Formale Strenge und Individualität
Anne Teresa De Keersmaeker ist eine so aufmüpfige Lichtgestalt in der modernen europäischen Tanzszene wie Pina Bausch. Beide prangern Wahrheiten über moderne Lebenswirklichkeiten gnadenlos in hinreißenden Bildern an. Beider innovative Choreografien basieren auf der klassischen Danse d'Ecole und kritisieren gleichzeitig das seelenlose „klassische Ballett“. Aber die Flämin nutzt ganz andere Mittel, (zum Beispiel) weibliche Befindlichkeiten in unserer heutigen Gesellschaft zu analysieren, als es die geniale Choreografin aus dem Bergischen Land tat. Bausch signalisiert etwa das eklatante Ungleichgewicht von Wunschtraum und Wirklichkeit im Verhältnis zwischen Mann und Frau immer wieder auch durch die atemberaubend schönen Roben von Marion Cito (meist für die Damen entworfen, aber zögerlich-anrührend mitunter auch von den Herren übergestreift). De Keersmaeker gibt den Tanzenden mit dem rigiden Rhythmus minimalistischer Klänge den Rahmen für ihre Bewegungsmuster vor, um das Korsett gesellschaftlicher Zwänge für den Einzelnen anzudeuten. Mit Rosas danst Rosas perfektionierte sie 1983 diesen Kontrast erstmals und wurde weltberühmt. Eine Neueinstudierung des zeitgenössischen Tanzklassikers mit den vier Nachwuchstänzerinnen Laura Bachman, Léa Dubois, Anika Edström Kawaij und Soa Ratsifandrihana begeisterte gerade erst im tanzhaus.nrw düsseldorf und nun in Münsters Theater im Pumpenhaus.

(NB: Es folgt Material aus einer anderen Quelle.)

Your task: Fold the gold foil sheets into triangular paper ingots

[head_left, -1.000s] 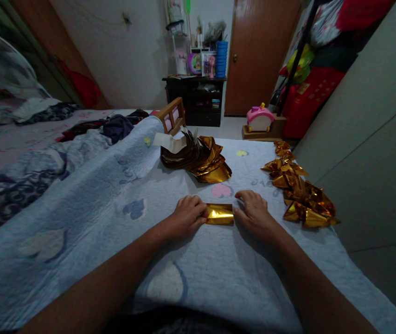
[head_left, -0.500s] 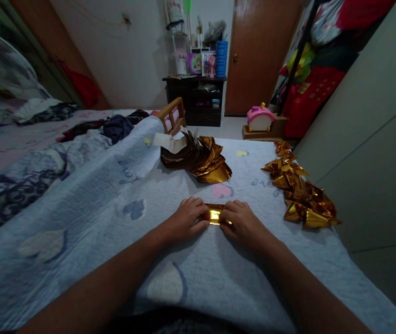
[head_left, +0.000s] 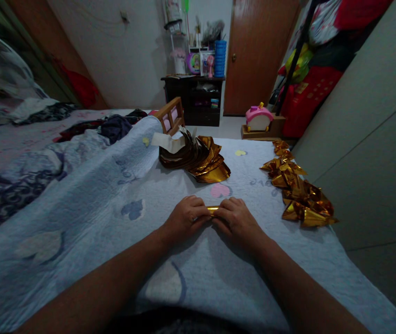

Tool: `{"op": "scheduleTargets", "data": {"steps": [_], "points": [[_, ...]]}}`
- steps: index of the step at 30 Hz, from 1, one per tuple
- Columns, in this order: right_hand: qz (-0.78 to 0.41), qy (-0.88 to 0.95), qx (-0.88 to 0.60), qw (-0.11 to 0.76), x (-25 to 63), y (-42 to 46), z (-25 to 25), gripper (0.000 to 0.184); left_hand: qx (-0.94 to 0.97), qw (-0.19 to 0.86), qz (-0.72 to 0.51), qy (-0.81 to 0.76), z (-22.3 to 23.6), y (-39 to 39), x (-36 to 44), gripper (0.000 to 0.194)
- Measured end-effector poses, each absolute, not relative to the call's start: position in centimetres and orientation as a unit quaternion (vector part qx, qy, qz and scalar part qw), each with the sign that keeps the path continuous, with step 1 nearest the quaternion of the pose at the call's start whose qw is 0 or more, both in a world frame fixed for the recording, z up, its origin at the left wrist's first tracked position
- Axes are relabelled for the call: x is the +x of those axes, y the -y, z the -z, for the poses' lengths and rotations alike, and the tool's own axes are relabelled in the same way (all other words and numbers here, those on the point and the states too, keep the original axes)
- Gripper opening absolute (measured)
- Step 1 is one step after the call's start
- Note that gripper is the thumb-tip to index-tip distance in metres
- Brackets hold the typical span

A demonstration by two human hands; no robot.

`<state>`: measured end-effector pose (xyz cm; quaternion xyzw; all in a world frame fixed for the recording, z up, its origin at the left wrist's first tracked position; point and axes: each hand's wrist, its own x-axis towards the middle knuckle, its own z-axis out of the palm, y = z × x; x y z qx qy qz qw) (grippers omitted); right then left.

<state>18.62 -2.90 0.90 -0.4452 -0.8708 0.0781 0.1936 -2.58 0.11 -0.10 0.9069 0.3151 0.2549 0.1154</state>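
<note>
Between my two hands lies a narrow strip of gold foil paper (head_left: 213, 211), mostly covered by my fingers. My left hand (head_left: 188, 215) pinches its left end, and my right hand (head_left: 235, 216) grips the right end. Both rest low over the pale blue quilted cover (head_left: 180, 195). Beyond them, a fanned stack of gold foil sheets (head_left: 213, 169) spreads out, its far left side dark with a white piece on top. Over to the right sits a pile of folded gold foil pieces (head_left: 298, 195), pointed and overlapping.
A wooden frame piece (head_left: 172, 116) stands at the far edge of the cover. Rumpled bedding (head_left: 34, 171) lies on the left. A pink toy (head_left: 258, 117) rests on a box farther back. At the right rises a pale cabinet panel (head_left: 368, 130).
The gold foil strip shows much less surface and looks narrower, folded or rolled over. My hands have drawn closer together around it.
</note>
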Motion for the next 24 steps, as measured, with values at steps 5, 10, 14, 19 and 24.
{"op": "scheduleTargets", "data": {"steps": [5,10,14,19,24], "points": [[-0.062,0.878,-0.431,0.199,18.5,2.7,-0.7,0.016,0.906,0.115,-0.251,-0.322,-0.4,0.2,-2.4,0.026],[-0.085,0.873,-0.422,0.228,20.0,2.1,-0.7,0.02,0.89,0.174,-0.264,-0.328,-1.1,0.1,-2.8,0.024],[-0.108,0.87,-0.42,0.235,21.3,1.8,-1.0,0.025,0.873,0.206,-0.285,-0.337,-1.7,-0.1,-3.1,0.024],[-0.122,0.864,-0.433,0.228,22.5,1.4,-1.4,0.025,0.855,0.234,-0.3,-0.353,-1.9,-0.5,-3.6,0.019],[-0.155,0.809,-0.485,0.296,24.0,0.8,-1.7,0.025,0.8,0.258,-0.362,-0.402,-1.7,-1.6,-4.9,0.014]]}}
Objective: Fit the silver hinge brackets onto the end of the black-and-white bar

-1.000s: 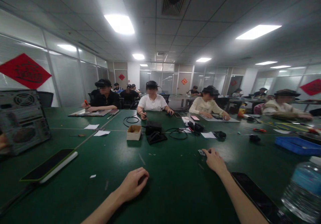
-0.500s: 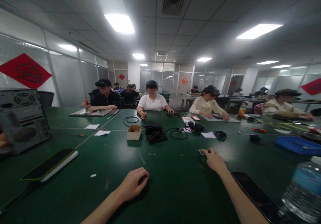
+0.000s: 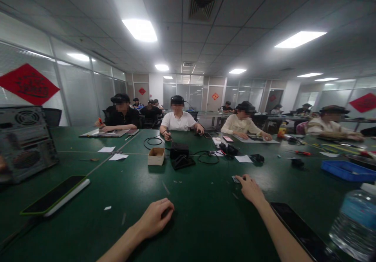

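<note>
Right Hand (image 3: 249, 188) Beside Small Grey Part (image 3: 235, 179) on Green Counter (image 3: 205, 219)

Right hand lies open, palm down, fingertips just beside the small grey part; contact cannot be confirmed. Left hand (image 3: 154, 218) rests half-open left of the part, holding nothing visible. Right of the part: water bottle (image 3: 352, 226), blue label unreadable; blue tray (image 3: 342, 171), contents too small to identify. Behind the part: open cardboard box (image 3: 156, 156), contents hidden
</note>
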A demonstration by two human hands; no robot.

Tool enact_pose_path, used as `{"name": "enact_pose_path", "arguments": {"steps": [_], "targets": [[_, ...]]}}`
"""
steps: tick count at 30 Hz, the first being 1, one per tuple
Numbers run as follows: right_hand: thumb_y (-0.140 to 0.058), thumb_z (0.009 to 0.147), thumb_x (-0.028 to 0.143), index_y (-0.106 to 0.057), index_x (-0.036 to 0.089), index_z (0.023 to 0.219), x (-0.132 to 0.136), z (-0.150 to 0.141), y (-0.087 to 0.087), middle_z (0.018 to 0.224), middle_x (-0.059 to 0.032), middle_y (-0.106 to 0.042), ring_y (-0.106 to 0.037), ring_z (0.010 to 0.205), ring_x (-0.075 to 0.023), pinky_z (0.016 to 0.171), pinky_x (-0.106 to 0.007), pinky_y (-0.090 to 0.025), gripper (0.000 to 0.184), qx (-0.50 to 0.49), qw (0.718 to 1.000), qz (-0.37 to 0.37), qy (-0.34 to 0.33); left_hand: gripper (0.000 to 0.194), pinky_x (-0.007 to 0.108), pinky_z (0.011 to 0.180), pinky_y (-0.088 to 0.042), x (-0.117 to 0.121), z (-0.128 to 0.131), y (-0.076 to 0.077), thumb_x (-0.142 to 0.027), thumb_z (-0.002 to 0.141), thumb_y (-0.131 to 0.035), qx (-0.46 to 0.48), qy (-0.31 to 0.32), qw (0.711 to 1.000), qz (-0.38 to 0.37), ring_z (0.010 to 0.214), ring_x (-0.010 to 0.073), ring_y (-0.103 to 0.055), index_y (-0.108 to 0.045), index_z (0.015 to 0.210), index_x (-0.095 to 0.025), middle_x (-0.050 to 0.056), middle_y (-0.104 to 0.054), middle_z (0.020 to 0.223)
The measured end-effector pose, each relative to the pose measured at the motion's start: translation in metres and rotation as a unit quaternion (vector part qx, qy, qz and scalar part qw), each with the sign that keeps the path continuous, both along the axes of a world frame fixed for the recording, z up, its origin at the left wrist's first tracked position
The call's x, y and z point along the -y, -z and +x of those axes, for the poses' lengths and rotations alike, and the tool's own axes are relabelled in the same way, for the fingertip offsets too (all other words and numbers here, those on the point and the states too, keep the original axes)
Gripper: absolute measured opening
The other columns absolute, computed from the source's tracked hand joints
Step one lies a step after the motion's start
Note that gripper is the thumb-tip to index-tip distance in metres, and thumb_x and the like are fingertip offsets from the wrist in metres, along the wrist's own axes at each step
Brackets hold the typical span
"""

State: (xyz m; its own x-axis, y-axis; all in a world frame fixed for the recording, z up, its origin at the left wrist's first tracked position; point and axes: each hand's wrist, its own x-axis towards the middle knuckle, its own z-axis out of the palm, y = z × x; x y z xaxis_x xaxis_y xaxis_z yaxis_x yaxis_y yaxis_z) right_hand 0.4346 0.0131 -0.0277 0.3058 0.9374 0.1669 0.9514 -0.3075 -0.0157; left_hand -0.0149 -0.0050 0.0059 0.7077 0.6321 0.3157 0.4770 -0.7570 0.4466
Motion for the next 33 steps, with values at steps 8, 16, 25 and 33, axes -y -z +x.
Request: {"name": "enact_pose_path", "arguments": {"steps": [8, 16, 25, 33], "targets": [[-0.038, 0.080, 0.004, -0.042, 0.029, 0.137, -0.0012, 0.0024, 0.0029, 0.132, -0.0108, -0.041, -0.048, 0.111, -0.0280, 0.086, -0.036, -0.043, 0.063, 0.006, 1.000, 0.003, -0.009, 0.016, 0.024, 0.071, -0.043, -0.0004, -0.0007, 0.0008, -0.021, 0.092, -0.042, -0.001, 0.005, 1.000, 0.004, 0.079, 0.0141, -0.057, -0.058, 0.092, -0.018, 0.004, -0.061, 0.089], [-0.037, 0.081, 0.004, -0.039, 0.031, 0.140, 0.0019, -0.0017, -0.0013, 0.133, -0.0109, -0.041, -0.048, 0.113, -0.0280, 0.088, -0.038, -0.042, 0.064, 0.008, 1.000, 0.000, -0.006, 0.016, 0.024, 0.070, -0.043, 0.0012, 0.0001, -0.0009, -0.021, 0.091, -0.042, -0.006, 0.005, 1.000, 0.004, 0.077, 0.0139, -0.057, -0.058, 0.091, -0.018, 0.004, -0.061, 0.088], [-0.038, 0.081, 0.004, -0.046, 0.034, 0.134, -0.0007, -0.0005, 0.0032, 0.131, -0.0099, -0.042, -0.049, 0.110, -0.0270, 0.084, -0.038, -0.044, 0.061, 0.035, 0.999, -0.002, -0.003, 0.016, 0.023, 0.069, -0.043, 0.0017, 0.0026, -0.0049, -0.020, 0.089, -0.042, -0.012, 0.001, 1.000, 0.007, 0.077, 0.0140, -0.056, -0.058, 0.090, -0.018, 0.003, -0.061, 0.088], [-0.037, 0.081, 0.006, -0.040, 0.032, 0.138, -0.0024, 0.0033, 0.0054, 0.130, -0.0098, -0.042, -0.048, 0.112, -0.0278, 0.085, -0.037, -0.044, 0.063, 0.009, 1.000, 0.010, -0.002, 0.016, 0.024, 0.070, -0.043, 0.0014, 0.0001, -0.0035, -0.021, 0.090, -0.042, -0.011, 0.006, 1.000, -0.011, 0.077, 0.0137, -0.056, -0.058, 0.092, -0.018, 0.003, -0.060, 0.089]]}}
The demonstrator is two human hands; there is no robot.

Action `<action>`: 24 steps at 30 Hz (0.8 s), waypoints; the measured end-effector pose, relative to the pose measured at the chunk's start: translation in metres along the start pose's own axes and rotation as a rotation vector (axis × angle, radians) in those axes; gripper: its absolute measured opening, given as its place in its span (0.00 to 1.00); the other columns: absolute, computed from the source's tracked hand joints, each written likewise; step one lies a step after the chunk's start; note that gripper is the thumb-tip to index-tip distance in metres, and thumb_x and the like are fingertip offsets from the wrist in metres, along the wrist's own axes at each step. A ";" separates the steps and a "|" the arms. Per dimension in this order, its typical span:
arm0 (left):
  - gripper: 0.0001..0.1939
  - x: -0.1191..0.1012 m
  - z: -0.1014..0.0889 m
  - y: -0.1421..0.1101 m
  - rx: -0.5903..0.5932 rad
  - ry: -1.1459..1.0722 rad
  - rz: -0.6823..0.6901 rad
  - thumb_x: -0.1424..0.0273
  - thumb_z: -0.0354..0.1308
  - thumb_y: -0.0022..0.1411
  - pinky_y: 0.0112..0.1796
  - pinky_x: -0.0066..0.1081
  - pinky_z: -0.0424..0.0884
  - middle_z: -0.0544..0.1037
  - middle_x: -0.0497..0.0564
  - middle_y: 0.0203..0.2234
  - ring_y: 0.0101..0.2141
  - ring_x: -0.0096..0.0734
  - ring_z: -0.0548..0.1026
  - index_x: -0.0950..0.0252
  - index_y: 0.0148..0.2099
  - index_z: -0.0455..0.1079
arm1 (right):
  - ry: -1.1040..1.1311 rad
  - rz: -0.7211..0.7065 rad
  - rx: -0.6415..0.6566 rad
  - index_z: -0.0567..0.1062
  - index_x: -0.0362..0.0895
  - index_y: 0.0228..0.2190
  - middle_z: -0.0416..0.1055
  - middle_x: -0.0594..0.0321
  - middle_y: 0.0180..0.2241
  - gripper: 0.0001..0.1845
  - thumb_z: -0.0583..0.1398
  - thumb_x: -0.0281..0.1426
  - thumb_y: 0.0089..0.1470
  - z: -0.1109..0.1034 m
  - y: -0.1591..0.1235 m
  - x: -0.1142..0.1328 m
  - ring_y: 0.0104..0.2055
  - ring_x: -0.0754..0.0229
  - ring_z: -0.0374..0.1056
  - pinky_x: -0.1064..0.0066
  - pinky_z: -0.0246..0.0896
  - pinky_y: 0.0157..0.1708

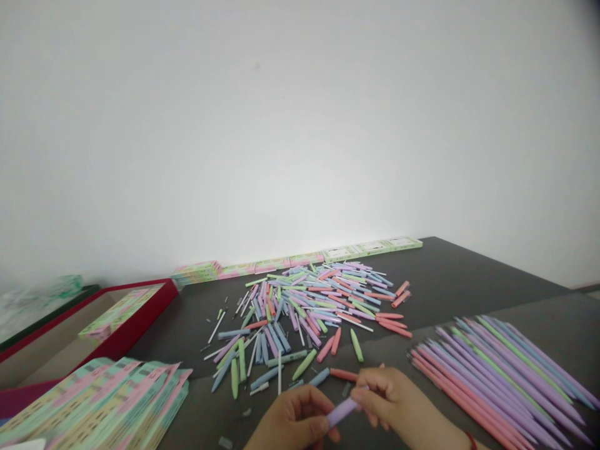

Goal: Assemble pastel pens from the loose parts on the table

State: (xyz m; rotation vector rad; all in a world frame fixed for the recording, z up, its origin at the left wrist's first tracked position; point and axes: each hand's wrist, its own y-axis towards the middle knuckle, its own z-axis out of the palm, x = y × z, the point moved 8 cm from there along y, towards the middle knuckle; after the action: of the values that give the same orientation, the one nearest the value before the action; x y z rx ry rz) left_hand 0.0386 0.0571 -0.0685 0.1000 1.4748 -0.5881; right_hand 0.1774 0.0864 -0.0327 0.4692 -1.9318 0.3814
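Between my two hands is a short purple pen barrel (344, 409). My left hand (291, 420) pinches its lower left end between thumb and fingers, and my right hand (396, 400) is closed on its upper right end. The fingers cover both ends of the barrel. Just beyond my hands lies a loose pile of pen parts (307, 300) in purple, blue, green and coral, with thin white refills (280, 375) among them. A coral pen part (344, 374) lies right by my right fingers.
Long assembled-looking pens (492, 387) lie side by side at the right. Printed packets (94, 406) are fanned at the lower left, near a red box (157, 309) holding a similar pack. Flat cartons (304, 259) line the wall behind the dark table (450, 275).
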 end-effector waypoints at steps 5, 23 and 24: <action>0.21 -0.001 0.002 -0.001 -0.011 0.076 -0.030 0.58 0.65 0.45 0.19 0.22 0.51 0.74 0.44 0.23 0.17 0.16 0.61 0.68 0.39 0.72 | -0.052 -0.060 -0.040 0.67 0.45 0.20 0.61 0.71 0.16 0.14 0.56 0.36 0.54 -0.004 -0.001 0.014 0.25 0.62 0.65 0.67 0.59 0.44; 0.21 -0.010 0.006 -0.002 -0.040 0.143 0.008 0.53 0.63 0.45 0.23 0.24 0.50 0.68 0.42 0.19 0.20 0.20 0.59 0.66 0.30 0.64 | 0.105 -0.158 0.014 0.73 0.44 0.31 0.72 0.64 0.30 0.06 0.61 0.25 0.47 0.008 0.000 0.011 0.50 0.54 0.66 0.68 0.55 0.52; 0.20 -0.010 0.007 -0.002 -0.040 0.163 0.011 0.54 0.63 0.45 0.23 0.24 0.51 0.68 0.43 0.19 0.20 0.21 0.60 0.66 0.31 0.64 | 0.076 -0.152 0.019 0.73 0.44 0.30 0.73 0.64 0.30 0.05 0.60 0.24 0.47 0.008 0.000 0.011 0.52 0.53 0.66 0.68 0.54 0.53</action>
State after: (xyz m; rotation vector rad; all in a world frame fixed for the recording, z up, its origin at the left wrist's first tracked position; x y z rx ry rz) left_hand 0.0437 0.0555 -0.0572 0.1270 1.6421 -0.5519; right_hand 0.1669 0.0806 -0.0258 0.6017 -1.8070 0.3147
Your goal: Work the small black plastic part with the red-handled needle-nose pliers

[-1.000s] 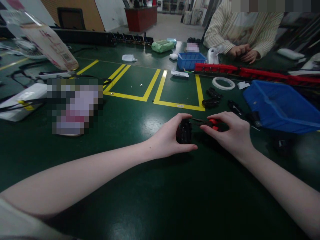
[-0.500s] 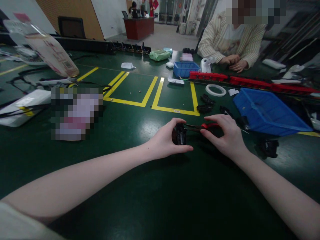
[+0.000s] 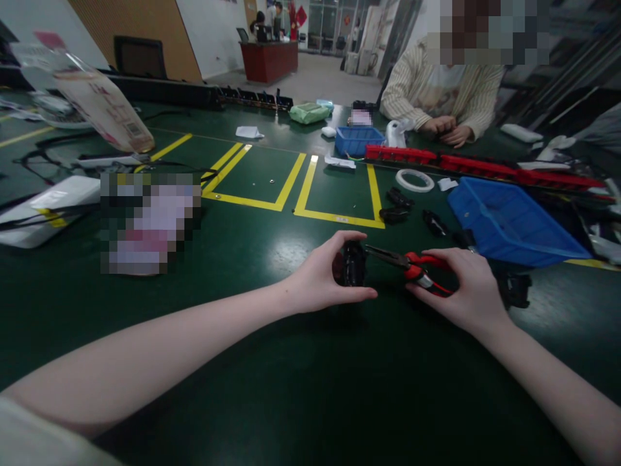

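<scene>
My left hand (image 3: 324, 275) is curled round a small black part (image 3: 353, 264) that rests on the dark green table (image 3: 272, 388). My right hand (image 3: 466, 293) grips the red handles of a pair of pliers (image 3: 412, 266). The pliers' dark jaws point left and reach the black part. Both forearms lie low over the table.
A large blue bin (image 3: 509, 223) stands to the right, with black parts (image 3: 515, 288) beside it. Further back lie more black parts (image 3: 395, 206), a tape ring (image 3: 414, 180), a small blue bin (image 3: 358, 139) and red rails (image 3: 475, 166). A person in a striped shirt (image 3: 439, 87) sits opposite.
My right hand slid back along the pliers to their handles, so the red grips and jaws now show. The view shifted slightly; my left hand kept hold of the black part.
</scene>
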Demonstrator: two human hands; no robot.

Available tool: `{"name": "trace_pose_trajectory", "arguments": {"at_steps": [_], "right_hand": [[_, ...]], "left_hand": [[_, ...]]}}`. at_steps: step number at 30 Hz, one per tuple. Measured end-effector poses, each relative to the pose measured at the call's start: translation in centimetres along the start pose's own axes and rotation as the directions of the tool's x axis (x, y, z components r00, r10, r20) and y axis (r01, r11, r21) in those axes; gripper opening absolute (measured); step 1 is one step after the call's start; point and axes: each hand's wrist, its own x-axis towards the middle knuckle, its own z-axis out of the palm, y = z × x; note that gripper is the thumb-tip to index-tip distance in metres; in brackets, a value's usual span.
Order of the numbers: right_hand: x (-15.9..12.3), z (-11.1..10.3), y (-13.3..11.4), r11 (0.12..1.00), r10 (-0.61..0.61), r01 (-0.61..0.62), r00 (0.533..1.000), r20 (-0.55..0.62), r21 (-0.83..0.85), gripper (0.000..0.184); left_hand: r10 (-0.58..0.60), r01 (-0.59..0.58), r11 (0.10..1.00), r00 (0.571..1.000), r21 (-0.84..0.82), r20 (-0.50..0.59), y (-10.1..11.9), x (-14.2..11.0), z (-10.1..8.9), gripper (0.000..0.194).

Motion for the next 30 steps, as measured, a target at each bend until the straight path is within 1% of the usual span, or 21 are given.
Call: {"name": "trace_pose_trajectory", "arguments": {"at_steps": [3, 5, 8, 12, 16, 21, 30], "right_hand": [[0.0, -0.4, -0.4, 0.997, -0.063, 0.060, 0.993, -0.103, -0.038, 0.043], [0.1, -0.6, -0.6, 0.992, -0.124, 0.118, 0.984, -0.131, -0.051, 0.045], [0.3, -0.6, -1.0, 0.982, -0.184, 0.177, 0.974, -0.129, -0.064, 0.048], [0.2, -0.7, -1.1, 0.966, -0.243, 0.229, 0.964, -0.110, -0.123, 0.048], [0.2, -0.8, -1.2, 0.958, -0.255, 0.237, 0.962, -0.096, -0.164, 0.048], [0.4, -0.9, -1.4, 0.946, -0.286, 0.264, 0.953, -0.101, -0.191, 0.046], [0.5, -0.9, -1.4, 0.933, -0.322, 0.301, 0.943, -0.083, -0.197, 0.046]], "left_hand": [[-0.015, 0.015, 1.000, 1.000, 0.003, -0.011, -0.1, 0.1, 0.0, 0.074], [0.000, 0.000, 1.000, 1.000, 0.013, -0.009, -0.2, 0.2, 0.0, 0.074], [0.036, -0.035, 0.998, 0.999, 0.049, -0.023, -0.4, 0.3, 0.1, 0.074], [0.064, -0.061, 0.995, 0.998, 0.085, -0.030, -0.5, 0.2, 0.2, 0.074], [0.084, -0.083, 0.991, 0.996, 0.101, 0.001, -0.7, 0.3, 0.2, 0.073], [0.121, -0.123, 0.980, 0.992, 0.158, 0.023, -1.2, 0.3, 0.2, 0.074], [0.100, -0.104, 0.979, 0.994, 0.173, 0.036, -0.8, 0.2, 0.3, 0.075]]}}
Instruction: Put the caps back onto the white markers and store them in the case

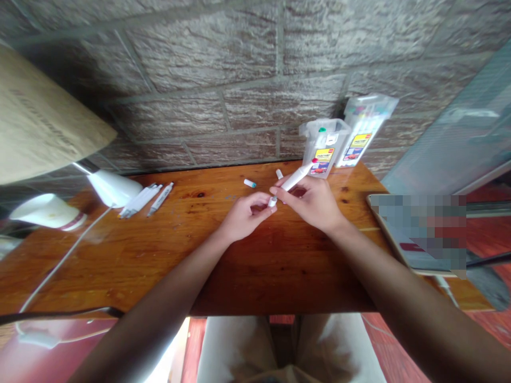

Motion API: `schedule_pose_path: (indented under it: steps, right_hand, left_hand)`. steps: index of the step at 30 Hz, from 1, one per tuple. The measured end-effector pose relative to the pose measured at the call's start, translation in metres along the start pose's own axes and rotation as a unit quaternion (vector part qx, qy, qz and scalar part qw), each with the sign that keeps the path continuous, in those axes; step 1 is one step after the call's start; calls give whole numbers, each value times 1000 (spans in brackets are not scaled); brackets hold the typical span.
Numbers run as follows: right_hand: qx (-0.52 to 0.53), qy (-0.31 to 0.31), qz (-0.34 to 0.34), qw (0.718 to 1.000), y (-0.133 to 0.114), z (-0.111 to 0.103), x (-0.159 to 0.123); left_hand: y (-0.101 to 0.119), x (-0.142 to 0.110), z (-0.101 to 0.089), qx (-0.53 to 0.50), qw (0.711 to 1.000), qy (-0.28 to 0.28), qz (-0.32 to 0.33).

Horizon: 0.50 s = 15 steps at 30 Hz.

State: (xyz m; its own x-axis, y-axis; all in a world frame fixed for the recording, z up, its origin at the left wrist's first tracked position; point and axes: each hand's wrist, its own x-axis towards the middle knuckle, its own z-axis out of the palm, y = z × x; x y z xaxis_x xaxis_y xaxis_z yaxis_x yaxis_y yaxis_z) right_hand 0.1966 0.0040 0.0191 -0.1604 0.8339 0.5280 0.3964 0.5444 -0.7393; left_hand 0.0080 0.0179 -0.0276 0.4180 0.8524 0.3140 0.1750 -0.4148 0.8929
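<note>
Wall of rough grey-brown stone blocks [199, 45] behind a glossy orange-brown wooden table [139, 266]. Far left: lamp with broad tan lettered shade [48, 117], metallic rod, glossy white base [112, 187]. Near the base, white tapered cup with dark red band [43, 209]. Thin white cord [64, 259] runs from base across tabletop. Right edge: flat, pale-rimmed rectangular object [419, 231], surface pixelated. Beyond, translucent bluish-grey panel [455, 135].

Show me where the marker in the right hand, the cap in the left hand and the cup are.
Marker [296, 177]: head view, middle of the white barrel.
Cap [272, 202]: head view, white side.
Cup [50, 214]: head view, white outer wall.
</note>
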Motion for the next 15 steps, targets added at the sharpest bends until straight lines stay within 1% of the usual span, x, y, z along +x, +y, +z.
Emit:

95 Minuten dauert die vierteilige Studie, die den Tagesablauf von vier jungen Frauen zwischen der Strenge minimalistischer Klänge als Symbol für die Alltagsroutine und ihrer Individualität beschreibt. Die Perfektion synchroner Gesten und Posen zu dem metronomisch exakten Maschinenwummern oder minimalistisch wiederholten melodischen Motiven für Saxophon und Klavier macht staunen, ist aber auch Nerv tötend. Ungeduld kommt auf bei der ersten - langen - Szene zwischen Nacht und Morgen, Schlaf und Wachen, Ruhen und Tun(müssen). Da räkeln sich die vier Frauen, wiederholen wieder und wieder dieselben Armabwinkelungen, Liegestütze und erschöpftes Zusammensacken. Am Morgen erkundet eine nach der anderen den Raum. Nachmittags bewegen sie sich - von innen heraus glücklich strahlend - frei tanzend durch linear abgegrenzte Lichträume auf der Spielfläche. Schließlich nähert sich jede - mit stereotyp lasziven Gesten - einzeln dem Publikum an.
Entree und Finale gehen lautlos über die Bühne. In den beiden anderen Szenen gibt die extrem motorisch rhythmisierte Klangkulisse von Thierry De Mey und Peter Vermeersch die Tempi vor. Die Präzision der synchronen Bewegungen und die wunderbar unterschiedlichen Temperamente der Tänzerinnen machten den pausenlosen Abend im ausverkauften Haus bei der Premiere zum begeistert gefeierten Erlebnis.
Rosas danst Rosas bedeutet: wir tanzen uns selbst. Der Titel wurde zum Logo von De Keersmaekers Truppe. Ehrlicher kann Kunst nicht sein.